Airlie has been working on DisplayPort MST support for the open-source drivers. This DisplayPort 1.2+ feature allows daisy-chaining multiple DisplayPort displays off a single DP connector. DisplayPort MST is used by some 4K DisplayPort displays and it's also in use by some newer Lenovo ThinkPad Docks, which is why David Airlie has been exploring the support. David is primarily focused upon adding DisplayPort Multi-Stream Transport handling to the DRM/KMS Linux drivers.

The Linux DisplayPort MST code has been working for nearly one month and it's now undergoing further review by other upstream Linux DRM developers.

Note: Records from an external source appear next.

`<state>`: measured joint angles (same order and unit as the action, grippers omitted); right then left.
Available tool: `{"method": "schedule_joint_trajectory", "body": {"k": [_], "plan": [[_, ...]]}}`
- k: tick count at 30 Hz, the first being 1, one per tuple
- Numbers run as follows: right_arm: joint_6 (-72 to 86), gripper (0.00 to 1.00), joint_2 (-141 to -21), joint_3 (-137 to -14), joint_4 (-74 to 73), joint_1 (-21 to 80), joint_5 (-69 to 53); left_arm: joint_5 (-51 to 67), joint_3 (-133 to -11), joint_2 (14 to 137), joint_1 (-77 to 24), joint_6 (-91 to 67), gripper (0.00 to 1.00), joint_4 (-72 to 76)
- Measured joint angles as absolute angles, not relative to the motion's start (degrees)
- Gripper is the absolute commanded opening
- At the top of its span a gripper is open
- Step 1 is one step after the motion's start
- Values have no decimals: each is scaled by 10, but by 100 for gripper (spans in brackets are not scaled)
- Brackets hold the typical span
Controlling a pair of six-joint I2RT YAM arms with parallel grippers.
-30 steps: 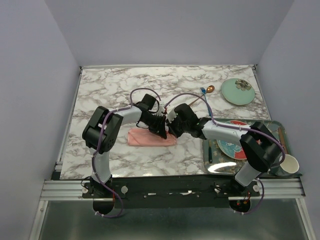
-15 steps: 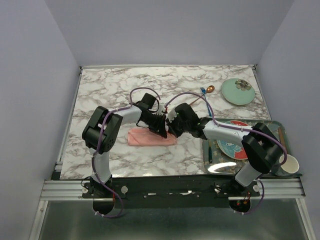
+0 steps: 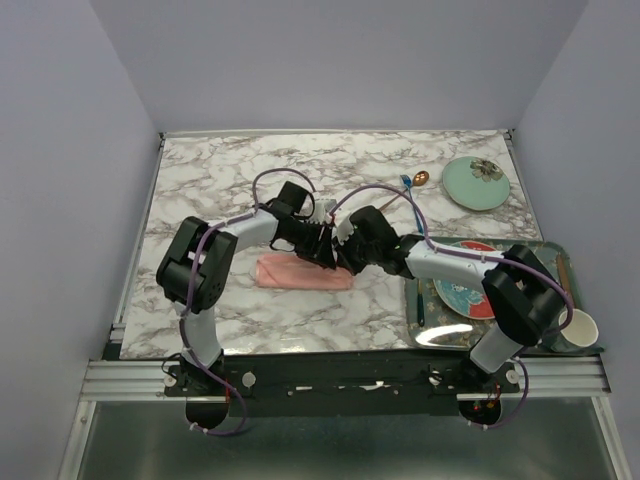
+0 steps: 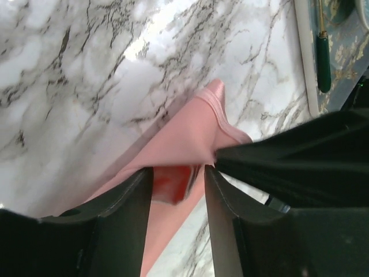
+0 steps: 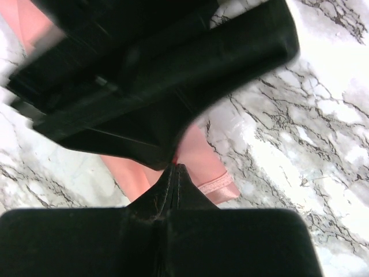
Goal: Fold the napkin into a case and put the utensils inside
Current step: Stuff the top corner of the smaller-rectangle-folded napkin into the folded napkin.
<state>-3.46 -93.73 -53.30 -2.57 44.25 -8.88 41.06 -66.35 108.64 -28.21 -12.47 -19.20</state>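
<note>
The napkin [image 3: 298,273] lies on the marble table as a narrow salmon-pink folded strip, the case shape. My left gripper [image 3: 326,256] hovers over its right end, open, with the pink cloth [image 4: 179,138] showing in the gap between its fingers [image 4: 124,213]. My right gripper [image 3: 345,262] is shut, its tips [image 5: 174,172] down at the hemmed right end of the napkin [image 5: 204,158], right under the left gripper's black body [image 5: 144,75]. The copper spoon [image 3: 420,179] and small blue fork [image 3: 406,182] lie far back on the table.
A patterned tray [image 3: 545,250] on the right holds a red-and-blue plate [image 3: 462,296] and a dark-green-handled utensil [image 4: 323,57]. A mint plate [image 3: 476,182] sits at the back right. A white cup [image 3: 580,328] stands at the tray's near right corner.
My left gripper's jaws have opened and no longer pinch the napkin; the left arm's elbow has shifted slightly left. The right gripper has stayed shut in place.
</note>
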Motion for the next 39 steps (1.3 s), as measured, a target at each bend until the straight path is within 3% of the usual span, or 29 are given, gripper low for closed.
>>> {"method": "schedule_joint_trajectory", "body": {"k": [6, 13, 19, 39], "plan": [[-35, 1, -944, -533, -27, 442, -84, 406, -613, 990, -254, -122, 57, -169], [-34, 1, -949, -533, -28, 442, -83, 411, -565, 910, -227, -126, 34, -132], [-34, 1, -950, -533, -28, 442, -82, 422, -509, 913, -244, -164, 27, -115], [-15, 1, -950, -528, -28, 440, -79, 434, -524, 1082, -278, -353, 29, 64]]}}
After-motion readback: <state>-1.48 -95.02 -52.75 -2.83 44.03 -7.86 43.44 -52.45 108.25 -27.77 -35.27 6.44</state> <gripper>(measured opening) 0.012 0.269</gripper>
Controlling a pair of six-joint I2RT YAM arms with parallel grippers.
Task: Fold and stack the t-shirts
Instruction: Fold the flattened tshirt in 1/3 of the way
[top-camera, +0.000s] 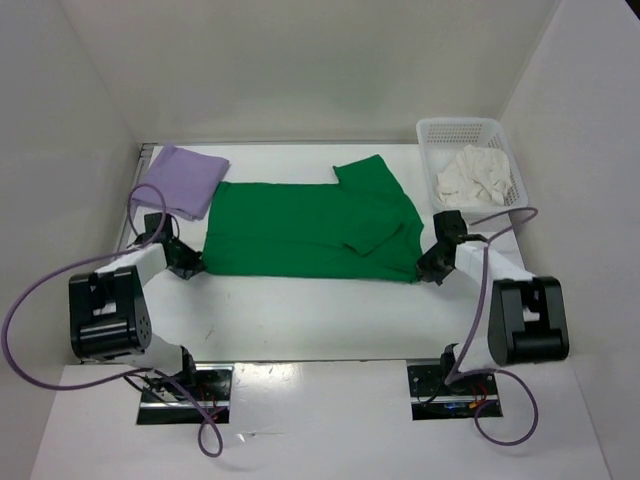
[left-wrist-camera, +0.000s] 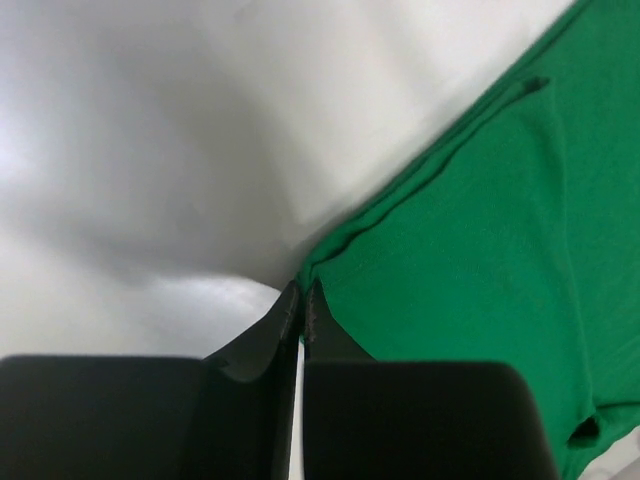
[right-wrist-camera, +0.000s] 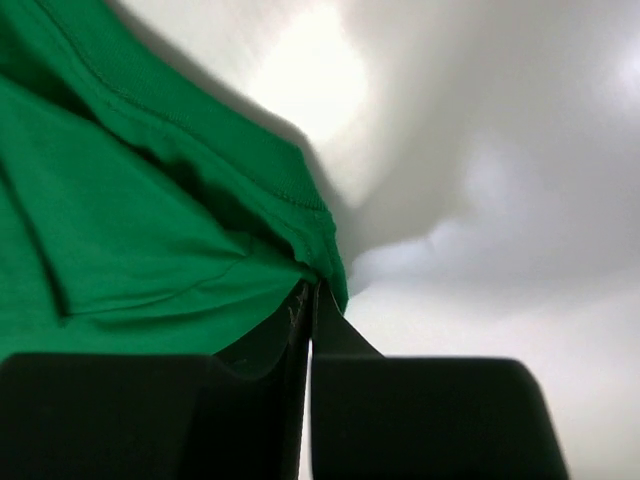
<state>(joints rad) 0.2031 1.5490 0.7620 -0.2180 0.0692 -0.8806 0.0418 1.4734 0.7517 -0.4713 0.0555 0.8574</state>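
The green t-shirt (top-camera: 300, 235) lies flat, its 2 near corners pinched by the left gripper (top-camera: 195, 268) and right gripper (top-camera: 425, 270). Beyond the left sits the folded lavender t-shirt (top-camera: 185, 178); beyond the right, the crumpled white t-shirt (top-camera: 475, 178).

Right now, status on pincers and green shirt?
Left pincer shut on green shirt near corner. Right pincer shut on other near corner. Lavender shirt lies by far-left edge.

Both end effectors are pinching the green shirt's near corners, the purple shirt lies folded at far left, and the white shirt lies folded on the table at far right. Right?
One detail is wrong. The white shirt is not folded on the table; it sits crumpled in the basket at far right, as the top view shows. The rest holds.
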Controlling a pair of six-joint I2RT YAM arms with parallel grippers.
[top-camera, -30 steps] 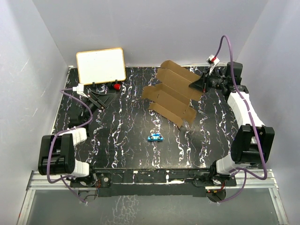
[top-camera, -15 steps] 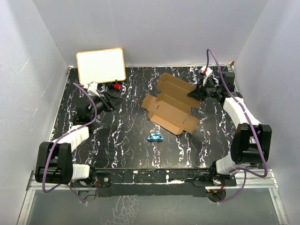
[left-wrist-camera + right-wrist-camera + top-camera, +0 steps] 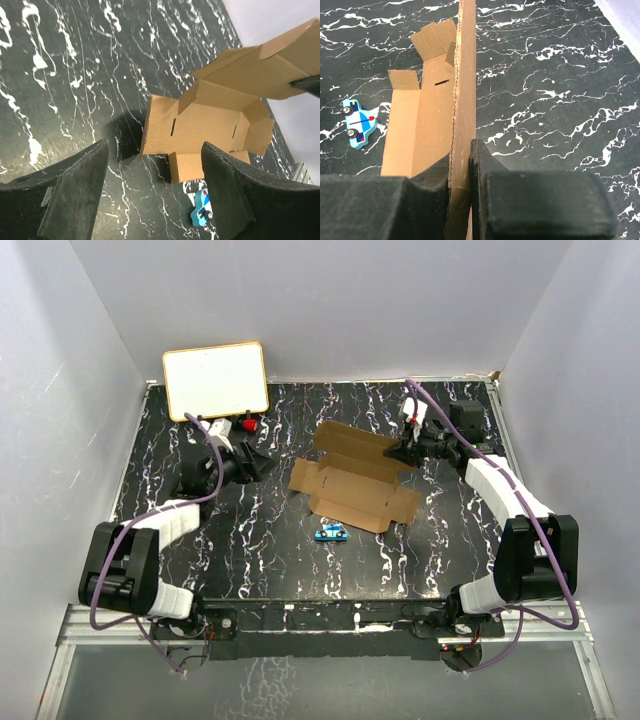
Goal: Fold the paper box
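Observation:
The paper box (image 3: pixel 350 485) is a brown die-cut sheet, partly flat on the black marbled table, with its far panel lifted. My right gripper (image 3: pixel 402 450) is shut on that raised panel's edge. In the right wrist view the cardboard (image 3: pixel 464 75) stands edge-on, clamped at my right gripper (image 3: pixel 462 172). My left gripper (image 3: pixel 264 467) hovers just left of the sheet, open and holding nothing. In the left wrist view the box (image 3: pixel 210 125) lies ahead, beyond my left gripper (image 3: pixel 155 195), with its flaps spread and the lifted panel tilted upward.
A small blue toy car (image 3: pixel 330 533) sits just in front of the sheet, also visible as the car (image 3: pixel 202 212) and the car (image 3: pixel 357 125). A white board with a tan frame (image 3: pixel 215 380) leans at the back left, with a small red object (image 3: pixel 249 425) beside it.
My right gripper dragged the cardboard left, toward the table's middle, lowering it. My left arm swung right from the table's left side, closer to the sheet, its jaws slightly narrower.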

Airlie wrote in a new mailing list post tonight, "So this set is pretty close to what I think we should be merging initially, Since the last set, it makes fbcon and suspend/resume work a lot better, I've also fixed a couple of bugs in -intel that make things work a lot better. I've bashed on this a bit using kms-flip from intel-gpu-tools, hacked to add 3 monitor support. It still generates a fair few i915 state checker backtraces, and some of them are fairly hard to work out, it might be we should just tone down the state checker for encoders/connectors with no actual hw backing them."

The DisplayPort MST patch-set primarily geared for Intel Linux graphics currently consists of 11 patches. Assuming all goes well, the DP 1.2 MST support for the open-source driver could happen for the Linux 3.16 kernel.